» **Material to process**
◇ ◇ ◇

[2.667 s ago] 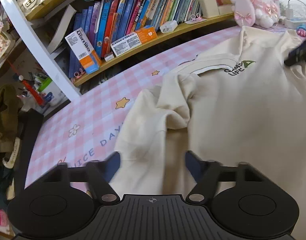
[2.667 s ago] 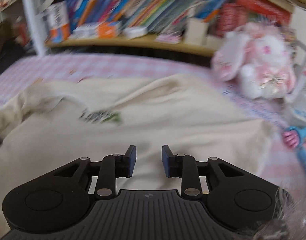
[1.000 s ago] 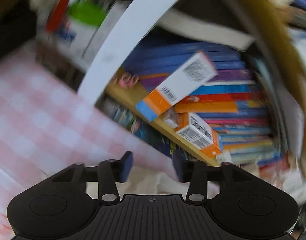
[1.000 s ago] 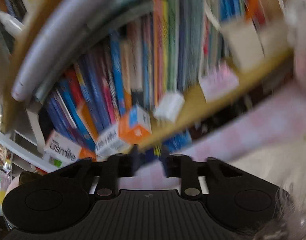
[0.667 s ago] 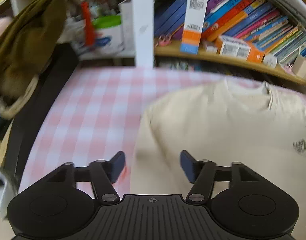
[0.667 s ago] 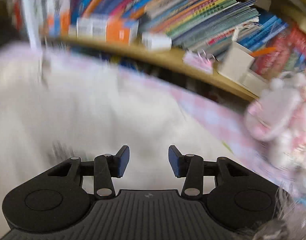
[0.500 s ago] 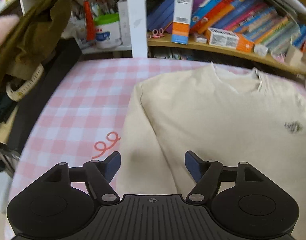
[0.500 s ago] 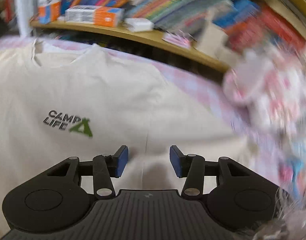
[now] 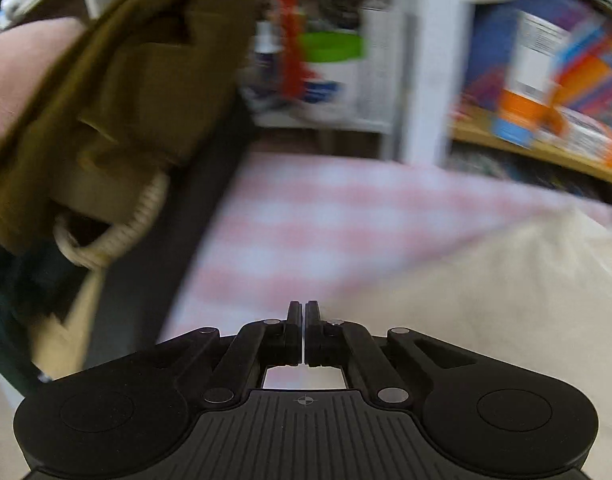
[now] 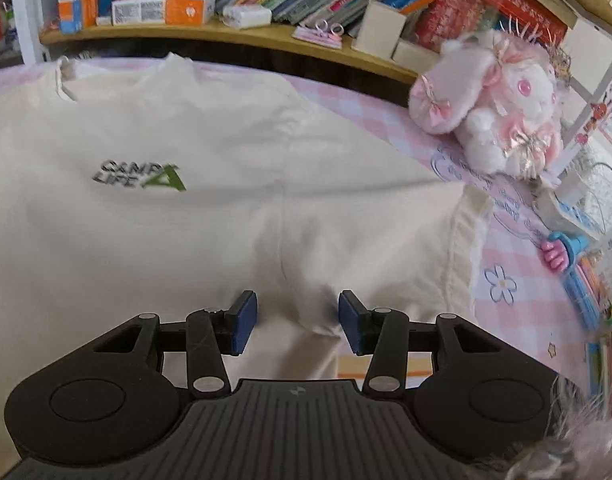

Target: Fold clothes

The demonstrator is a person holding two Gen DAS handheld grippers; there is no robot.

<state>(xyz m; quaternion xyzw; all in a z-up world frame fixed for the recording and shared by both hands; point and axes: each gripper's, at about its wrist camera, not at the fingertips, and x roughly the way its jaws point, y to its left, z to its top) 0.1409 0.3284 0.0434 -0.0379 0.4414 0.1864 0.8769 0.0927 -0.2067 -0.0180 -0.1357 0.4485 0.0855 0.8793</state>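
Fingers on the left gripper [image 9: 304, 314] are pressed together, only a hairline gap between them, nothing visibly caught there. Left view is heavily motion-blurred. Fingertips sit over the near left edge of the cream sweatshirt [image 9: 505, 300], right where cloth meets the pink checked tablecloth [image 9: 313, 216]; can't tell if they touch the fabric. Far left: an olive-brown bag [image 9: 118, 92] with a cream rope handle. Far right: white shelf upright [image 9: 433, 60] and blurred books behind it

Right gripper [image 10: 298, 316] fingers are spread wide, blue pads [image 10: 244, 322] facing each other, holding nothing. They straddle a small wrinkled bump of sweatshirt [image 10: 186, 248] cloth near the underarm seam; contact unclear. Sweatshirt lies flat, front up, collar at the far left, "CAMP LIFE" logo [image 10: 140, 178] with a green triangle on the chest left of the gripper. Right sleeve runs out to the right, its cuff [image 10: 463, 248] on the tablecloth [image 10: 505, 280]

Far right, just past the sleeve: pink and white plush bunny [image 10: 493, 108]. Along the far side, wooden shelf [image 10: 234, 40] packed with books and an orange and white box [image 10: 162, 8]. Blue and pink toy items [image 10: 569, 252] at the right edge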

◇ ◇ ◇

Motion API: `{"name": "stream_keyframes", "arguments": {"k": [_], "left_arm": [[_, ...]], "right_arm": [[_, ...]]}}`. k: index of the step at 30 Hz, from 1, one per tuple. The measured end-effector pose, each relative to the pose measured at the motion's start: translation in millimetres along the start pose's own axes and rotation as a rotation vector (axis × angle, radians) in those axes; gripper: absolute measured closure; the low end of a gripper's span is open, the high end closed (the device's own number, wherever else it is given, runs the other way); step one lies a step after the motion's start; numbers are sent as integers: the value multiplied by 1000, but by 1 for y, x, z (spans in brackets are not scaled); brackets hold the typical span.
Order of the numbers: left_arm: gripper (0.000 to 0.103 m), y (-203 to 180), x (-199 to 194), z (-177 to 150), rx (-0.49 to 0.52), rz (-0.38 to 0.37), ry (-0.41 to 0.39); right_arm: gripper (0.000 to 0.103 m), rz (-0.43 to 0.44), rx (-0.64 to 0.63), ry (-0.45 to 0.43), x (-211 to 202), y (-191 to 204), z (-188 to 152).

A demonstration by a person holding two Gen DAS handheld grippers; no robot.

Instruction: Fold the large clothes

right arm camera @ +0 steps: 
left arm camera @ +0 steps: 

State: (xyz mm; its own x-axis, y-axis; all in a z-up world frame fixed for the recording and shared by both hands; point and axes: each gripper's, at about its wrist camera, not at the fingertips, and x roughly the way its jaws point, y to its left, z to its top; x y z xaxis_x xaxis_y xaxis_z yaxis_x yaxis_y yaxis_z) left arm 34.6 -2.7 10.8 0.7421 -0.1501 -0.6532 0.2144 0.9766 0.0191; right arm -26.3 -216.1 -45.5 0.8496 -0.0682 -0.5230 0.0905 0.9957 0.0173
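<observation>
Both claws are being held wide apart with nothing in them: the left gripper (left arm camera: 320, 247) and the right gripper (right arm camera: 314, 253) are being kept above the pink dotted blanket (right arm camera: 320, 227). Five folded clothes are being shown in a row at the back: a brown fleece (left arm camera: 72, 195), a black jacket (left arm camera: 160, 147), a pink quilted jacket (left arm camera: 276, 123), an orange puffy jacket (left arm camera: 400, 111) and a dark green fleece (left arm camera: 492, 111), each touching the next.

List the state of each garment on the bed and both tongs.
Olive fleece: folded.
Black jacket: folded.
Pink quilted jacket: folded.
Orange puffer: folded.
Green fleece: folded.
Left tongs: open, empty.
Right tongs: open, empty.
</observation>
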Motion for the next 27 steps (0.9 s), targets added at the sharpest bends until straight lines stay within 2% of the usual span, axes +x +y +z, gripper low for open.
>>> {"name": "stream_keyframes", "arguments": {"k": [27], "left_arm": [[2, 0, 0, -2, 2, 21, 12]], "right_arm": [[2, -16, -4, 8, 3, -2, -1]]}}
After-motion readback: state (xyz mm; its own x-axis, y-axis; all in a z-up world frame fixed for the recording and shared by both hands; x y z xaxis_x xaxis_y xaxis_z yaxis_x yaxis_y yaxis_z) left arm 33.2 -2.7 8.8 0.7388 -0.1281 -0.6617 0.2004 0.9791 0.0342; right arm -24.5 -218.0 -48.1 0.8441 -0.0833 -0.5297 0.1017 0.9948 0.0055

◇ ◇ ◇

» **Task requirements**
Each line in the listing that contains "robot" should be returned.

» **Reply**
The demonstrator is a person holding two Gen DAS handheld grippers; there is no robot.
A demonstration by a person holding two Gen DAS handheld grippers; no robot.

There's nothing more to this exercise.